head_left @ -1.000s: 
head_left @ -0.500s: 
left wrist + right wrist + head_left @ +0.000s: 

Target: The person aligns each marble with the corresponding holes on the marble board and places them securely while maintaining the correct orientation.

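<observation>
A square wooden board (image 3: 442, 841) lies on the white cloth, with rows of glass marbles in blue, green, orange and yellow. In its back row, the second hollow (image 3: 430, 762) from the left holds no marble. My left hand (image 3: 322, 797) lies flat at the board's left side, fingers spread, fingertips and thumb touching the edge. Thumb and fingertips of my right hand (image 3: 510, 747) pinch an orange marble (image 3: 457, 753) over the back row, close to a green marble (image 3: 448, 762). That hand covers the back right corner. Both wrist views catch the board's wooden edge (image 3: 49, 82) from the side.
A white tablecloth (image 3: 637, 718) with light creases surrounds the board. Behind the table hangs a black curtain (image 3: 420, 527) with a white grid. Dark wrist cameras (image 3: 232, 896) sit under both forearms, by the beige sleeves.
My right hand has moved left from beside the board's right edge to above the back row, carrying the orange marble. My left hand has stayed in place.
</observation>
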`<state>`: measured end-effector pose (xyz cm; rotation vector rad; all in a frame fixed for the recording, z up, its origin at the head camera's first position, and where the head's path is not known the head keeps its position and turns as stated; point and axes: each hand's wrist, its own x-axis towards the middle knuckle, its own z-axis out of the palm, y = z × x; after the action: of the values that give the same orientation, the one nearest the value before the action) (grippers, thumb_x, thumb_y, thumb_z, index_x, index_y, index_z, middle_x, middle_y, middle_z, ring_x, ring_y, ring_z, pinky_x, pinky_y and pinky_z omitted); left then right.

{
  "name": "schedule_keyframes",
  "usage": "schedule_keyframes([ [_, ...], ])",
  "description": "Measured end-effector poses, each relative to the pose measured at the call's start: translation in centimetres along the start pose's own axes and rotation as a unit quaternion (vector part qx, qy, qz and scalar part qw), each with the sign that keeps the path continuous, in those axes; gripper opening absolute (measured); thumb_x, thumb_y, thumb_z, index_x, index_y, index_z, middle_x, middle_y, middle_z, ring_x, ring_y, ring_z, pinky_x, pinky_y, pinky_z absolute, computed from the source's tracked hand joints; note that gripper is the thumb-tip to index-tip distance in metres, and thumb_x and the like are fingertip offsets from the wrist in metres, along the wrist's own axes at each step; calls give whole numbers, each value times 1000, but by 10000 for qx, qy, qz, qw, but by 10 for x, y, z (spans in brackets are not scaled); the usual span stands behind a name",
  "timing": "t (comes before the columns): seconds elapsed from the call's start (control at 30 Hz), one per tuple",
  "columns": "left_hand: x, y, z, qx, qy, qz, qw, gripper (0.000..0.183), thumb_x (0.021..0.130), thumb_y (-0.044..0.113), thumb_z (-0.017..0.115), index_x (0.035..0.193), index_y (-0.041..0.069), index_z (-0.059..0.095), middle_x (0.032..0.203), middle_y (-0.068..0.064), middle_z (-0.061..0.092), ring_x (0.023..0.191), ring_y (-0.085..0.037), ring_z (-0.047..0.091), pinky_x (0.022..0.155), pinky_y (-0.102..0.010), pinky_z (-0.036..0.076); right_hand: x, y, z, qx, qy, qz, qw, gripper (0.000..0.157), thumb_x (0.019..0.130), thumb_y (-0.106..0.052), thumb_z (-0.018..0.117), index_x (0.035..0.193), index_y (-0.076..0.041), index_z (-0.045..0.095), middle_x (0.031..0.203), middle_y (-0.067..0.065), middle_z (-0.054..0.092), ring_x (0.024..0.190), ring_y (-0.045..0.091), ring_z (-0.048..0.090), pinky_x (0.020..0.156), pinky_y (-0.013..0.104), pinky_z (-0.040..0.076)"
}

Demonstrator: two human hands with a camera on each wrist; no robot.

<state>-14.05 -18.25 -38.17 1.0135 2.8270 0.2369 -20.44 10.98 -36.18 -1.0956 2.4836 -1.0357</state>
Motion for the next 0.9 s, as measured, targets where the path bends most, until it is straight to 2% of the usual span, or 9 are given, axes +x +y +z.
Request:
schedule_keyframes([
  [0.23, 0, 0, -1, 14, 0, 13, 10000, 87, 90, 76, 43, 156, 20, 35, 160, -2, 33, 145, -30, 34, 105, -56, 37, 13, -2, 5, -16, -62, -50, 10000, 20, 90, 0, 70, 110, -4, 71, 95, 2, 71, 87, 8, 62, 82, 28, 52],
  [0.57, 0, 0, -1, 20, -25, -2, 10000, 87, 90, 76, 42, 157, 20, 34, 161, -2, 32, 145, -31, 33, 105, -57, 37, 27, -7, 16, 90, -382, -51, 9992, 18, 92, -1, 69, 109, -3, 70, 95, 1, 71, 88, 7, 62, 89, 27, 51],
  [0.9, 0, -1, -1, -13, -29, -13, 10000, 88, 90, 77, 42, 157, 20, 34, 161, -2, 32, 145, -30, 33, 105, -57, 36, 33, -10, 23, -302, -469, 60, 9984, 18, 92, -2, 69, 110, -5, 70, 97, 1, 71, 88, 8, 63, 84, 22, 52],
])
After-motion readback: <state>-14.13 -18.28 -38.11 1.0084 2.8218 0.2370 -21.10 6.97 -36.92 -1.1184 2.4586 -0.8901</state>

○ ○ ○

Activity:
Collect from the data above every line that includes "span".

Reply to the task:
  "description": "Measured end-effector poses, each relative to the pose measured at the call's start: translation in centimetres along the start pose's own axes and rotation as a unit quaternion (vector part qx, qy, qz and scalar part qw), each with the sign that keeps the path continuous, in those axes; gripper opening absolute (measured); thumb_x, thumb_y, thumb_z, index_x, index_y, index_z, middle_x, middle_y, middle_z, ring_x, ring_y, ring_z, pinky_x, pinky_y, pinky_z absolute, computed from the source's tracked hand joints; note that gripper is the thumb-tip to index-tip distance in metres, and thumb_x and the like are fingertip offsets from the wrist in metres, along the wrist's own axes at each step; calls give whole numbers, each value times 1000, but by 10000 for qx, qy, qz, qw, but by 10 for x, y, z (spans in brackets are not scaled); the usual span stands behind a name",
Motion for the next 0.9 s, as measured, targets where the path bends most, until it is straight to 2% of the usual span, or 9 are given, axes +x +y +z.

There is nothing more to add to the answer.